*ABOUT THIS EXERCISE*.
Set down the data that follows again, exactly as written.

*DATA EXTRACT*.
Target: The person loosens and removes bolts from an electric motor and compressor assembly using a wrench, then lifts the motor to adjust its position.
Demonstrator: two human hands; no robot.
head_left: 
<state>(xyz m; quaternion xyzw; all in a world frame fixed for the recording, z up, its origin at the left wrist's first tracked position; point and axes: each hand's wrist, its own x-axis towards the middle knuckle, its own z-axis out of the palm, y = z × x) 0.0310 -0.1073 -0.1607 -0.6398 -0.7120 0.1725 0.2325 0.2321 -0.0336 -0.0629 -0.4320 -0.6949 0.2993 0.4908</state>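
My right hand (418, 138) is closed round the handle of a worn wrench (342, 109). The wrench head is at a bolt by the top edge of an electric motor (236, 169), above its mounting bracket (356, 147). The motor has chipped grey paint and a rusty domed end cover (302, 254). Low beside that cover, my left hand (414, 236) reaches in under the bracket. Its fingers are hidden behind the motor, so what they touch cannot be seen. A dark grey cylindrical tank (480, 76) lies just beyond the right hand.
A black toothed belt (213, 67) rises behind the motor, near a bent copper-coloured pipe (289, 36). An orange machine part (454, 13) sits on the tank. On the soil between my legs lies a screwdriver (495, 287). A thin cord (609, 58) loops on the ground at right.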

*EXPECTED OUTPUT*.
Target: The person loosens and removes bolts from an electric motor and compressor assembly using a wrench, then lifts the motor to adjust its position.
Demonstrator: two human hands; no robot.
head_left: 
<state>(xyz m; quaternion xyzw; all in a world frame fixed for the recording, z up, its origin at the left wrist's first tracked position; point and axes: each hand's wrist, its own x-axis towards the middle knuckle, its own z-axis out of the palm, y = z × x) 0.0310 -0.1073 -0.1607 -0.6398 -0.7120 0.1725 0.2325 0.2321 -0.0336 -0.0629 -0.4320 -0.6949 0.2993 0.4908</state>
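My right hand (418, 138) is closed round the handle of a worn wrench (342, 109). The wrench head is at a bolt by the top edge of an electric motor (236, 169), above its mounting bracket (356, 147). The motor has chipped grey paint and a rusty domed end cover (302, 254). Low beside that cover, my left hand (414, 236) reaches in under the bracket. Its fingers are hidden behind the motor, so what they touch cannot be seen. A dark grey cylindrical tank (480, 76) lies just beyond the right hand.
A black toothed belt (213, 67) rises behind the motor, near a bent copper-coloured pipe (289, 36). An orange machine part (454, 13) sits on the tank. On the soil between my legs lies a screwdriver (495, 287). A thin cord (609, 58) loops on the ground at right.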

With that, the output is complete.